Mohammed bin Masoud – Dammam – At least 100 companies worldwide have postponed or withdrawn financing deals worth more than $45 billion since the Russian invasion of Ukraine, including initial public offerings, bonds or loans and acquisitions.
US stock market deals were hardest hit by global volatility in the first quarter, as a handful of companies postponed listings, while Japanese and European bond markets also suffered delays.
Deferral decisions by companies come as the conflict has disrupted financing markets, hurting investor sentiment for risk and increasing uncertainty about growth, raising interest rates and supply chains. The pulled deals mean the fee feast that bankers tested last year may be on the cusp of turning into a famine.

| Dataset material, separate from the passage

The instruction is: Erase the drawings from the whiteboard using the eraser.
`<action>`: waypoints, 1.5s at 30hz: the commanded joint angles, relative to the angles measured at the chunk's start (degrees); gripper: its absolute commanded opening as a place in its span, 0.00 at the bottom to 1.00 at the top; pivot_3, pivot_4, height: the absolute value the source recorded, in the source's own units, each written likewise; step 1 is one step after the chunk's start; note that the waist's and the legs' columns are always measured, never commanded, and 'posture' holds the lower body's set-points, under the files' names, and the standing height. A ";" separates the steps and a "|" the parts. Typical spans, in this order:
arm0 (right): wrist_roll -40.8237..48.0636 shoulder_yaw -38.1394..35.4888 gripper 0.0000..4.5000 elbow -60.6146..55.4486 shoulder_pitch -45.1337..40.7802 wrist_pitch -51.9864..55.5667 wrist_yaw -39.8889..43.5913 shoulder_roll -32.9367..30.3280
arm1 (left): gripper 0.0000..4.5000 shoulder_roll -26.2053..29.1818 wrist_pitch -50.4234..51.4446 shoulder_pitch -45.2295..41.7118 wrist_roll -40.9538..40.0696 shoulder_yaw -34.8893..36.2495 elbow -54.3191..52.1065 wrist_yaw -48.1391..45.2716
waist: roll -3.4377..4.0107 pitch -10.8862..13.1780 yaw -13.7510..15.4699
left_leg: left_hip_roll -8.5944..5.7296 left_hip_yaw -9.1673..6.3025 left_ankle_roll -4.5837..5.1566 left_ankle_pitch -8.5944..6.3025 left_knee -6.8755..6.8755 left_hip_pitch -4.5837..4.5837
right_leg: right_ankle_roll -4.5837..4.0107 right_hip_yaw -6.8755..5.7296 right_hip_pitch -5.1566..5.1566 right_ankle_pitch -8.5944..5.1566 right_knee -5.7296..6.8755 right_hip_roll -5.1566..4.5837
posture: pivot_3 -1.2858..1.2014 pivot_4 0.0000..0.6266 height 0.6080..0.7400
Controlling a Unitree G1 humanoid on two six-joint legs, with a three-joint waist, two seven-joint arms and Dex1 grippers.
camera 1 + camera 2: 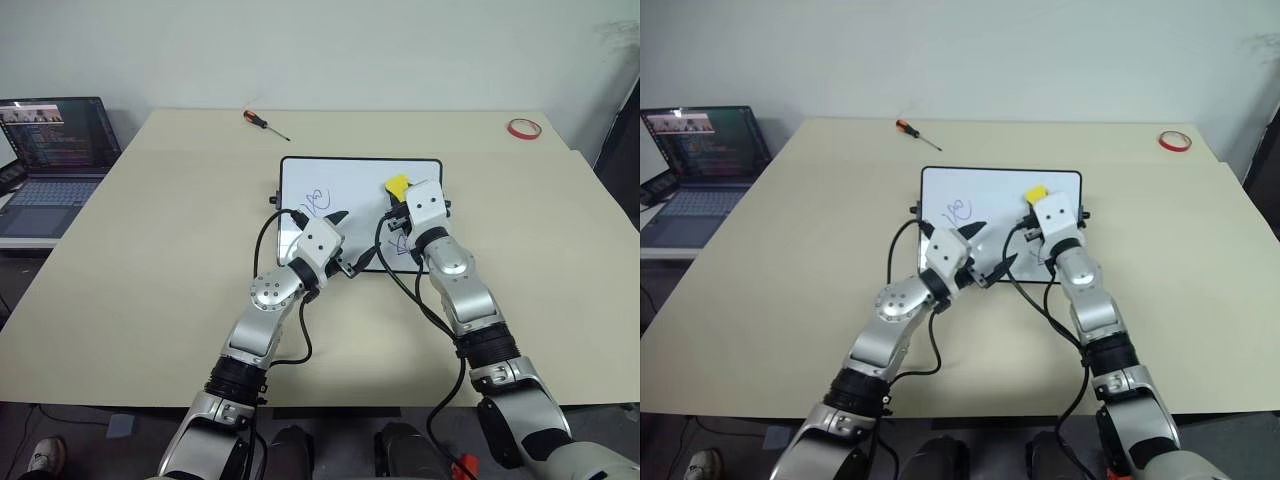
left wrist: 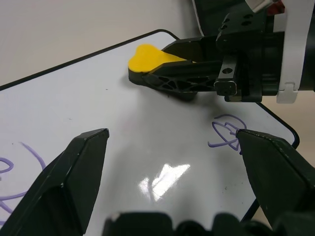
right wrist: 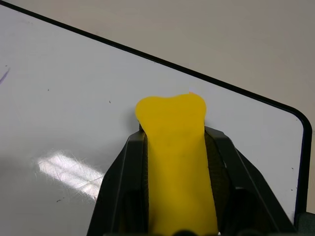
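The whiteboard (image 1: 350,178) lies flat in the middle of the table, black-framed and glossy. Blue drawings remain on it: one scribble (image 1: 318,200) at its left-centre, and another (image 2: 225,132) near its front edge beside my right arm. My right gripper (image 3: 177,140) is shut on the yellow eraser (image 1: 397,185), whose black underside rests on the board near its far right corner. My left gripper (image 2: 170,140) stands open over the front part of the board, with nothing between its fingers.
An orange-handled screwdriver (image 1: 265,123) lies at the table's far edge, and a red tape ring (image 1: 523,128) sits at the far right corner. An open laptop (image 1: 50,160) stands on a lower surface to the left.
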 commanded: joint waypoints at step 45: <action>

“Volatile markets mean deals are difficult to execute,” said Marco Baldini, head of the EMEA bond syndicate at Barclays Bank. “Sales of high-quality bonds have plummeted with the outbreak of war in Ukraine, but in a promising sign, volumes have risen dramatically as we approach Easter.” .
About 50 companies have halted their initial public offering plans since late February, of which 30 are listed in the United States, including companies such as Bioxytran, Crown Equity Holdings and Sagimet. Biosciences). It is difficult to estimate the total value of the deferred IPOs, as most transaction volumes are not disclosed.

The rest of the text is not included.